Solitary confinement, or segregation as it is known in British prisons, is used fairly sparingly in prisons in England and Wales, according to the European Prison Observatory.

The total segregation capacity of prisons in England and Wales was 1,586 cells in 2015, including 54 places in “close supervision centres”, which house some of the most dangerous men in the system.
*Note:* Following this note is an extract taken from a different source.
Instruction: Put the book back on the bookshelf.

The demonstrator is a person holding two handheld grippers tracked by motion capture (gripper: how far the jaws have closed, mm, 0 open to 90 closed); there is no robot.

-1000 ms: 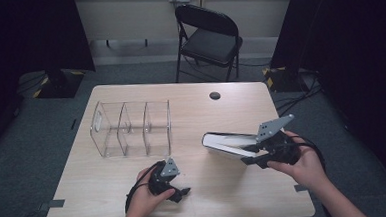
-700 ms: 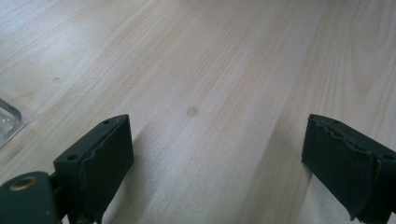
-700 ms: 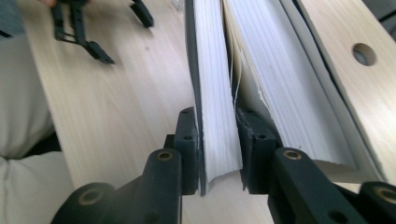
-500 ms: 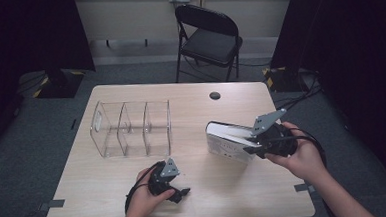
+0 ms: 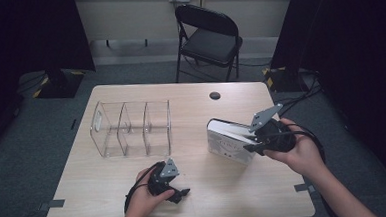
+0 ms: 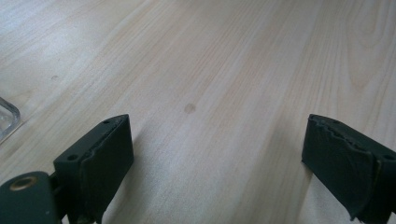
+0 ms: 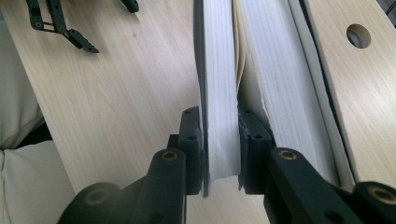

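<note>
A: Book (image 5: pixel 228 145) – where's it at?

B: Standing on edge on the surface (image 5: pixel 135 191), right side, tipped up. Right gripper (image 7: pixel 219 149) has its fingers (image 7: pixel 190 140) clamped on one cover plus a wad of pages; rest of the block fans away just beyond the other finger.

A: How'll it handle?

B: Prob. fairly heavy & floppy – pages could slip or tear, cover may bend. I'd grab nearer the spine, whole thickness.

A: Any writing?

B: Faint pattern on the cover, can't read it.

A: Left gripper (image 5: pixel 165 180)?

B: Fingers (image 6: pixel 100 158) wide apart, nothing btwn them, just bare wood. Clear organizer (image 5: pixel 132 127) sits beyond it, well apart from the book.
</note>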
Not every prison has a segregation unit.

British penal practice differs from that of many other European countries in that segregation units are used not only to isolate inmates for reasons of order and discipline, but also to separate vulnerable prisoners who are at risk of self-harm or harm from others.

More than a third of 50 prisoners interviewed for a 2015 Prison Reform Trust (PRT) study, Deep Custody, said they had deliberately engineered a move into segregation in order to escape violence or lack of discipline on general prison wings or to raise concerns about their treatment and conditions.

The PRT study found that almost one in 10 prisoners had spent at least one night in segregation, which it described as “complex places where some of the prison’s most challenging individuals are confined alongside some of the most vulnerable people, within a small enclosed space”.

The specialist close supervision centres (CSCs), or “prisons within a prison”, are sometimes referred as “a secret world within the high-security estate” and described as “like a submarine”, with little light and austere cages for exercise yards.

Prisoners’ complaints about their isolation are often couched in terms of mental torture. A recent prison inspectors’ report highlighted concerns about potential mental health problems and the disproportionate number of black and Muslim men held in the system, but also described the humanity and care of staff as impressive.

The report concluded that CSCs provided the means to manage the most dangerous men in a way that minimised the risks to others, while offering them decent and safe basic conditions.

The PRT report said those in the more general segregation units also experienced a combination of social isolation, inactivity and increased control that was proven to harm mental health and wellbeing.

The average stay in CSCs is more than 40 months, but the overwhelming majority – 71% – of those on the general units spend less than 14 days in segregation.

They often endure impoverished regimes comprising little more than a short period of exercise, a shower, a phone call and meals. The 20 to 30 minutes of exercise is well short of the UN’s Mandela rules, which require a minimum of 60 minutes.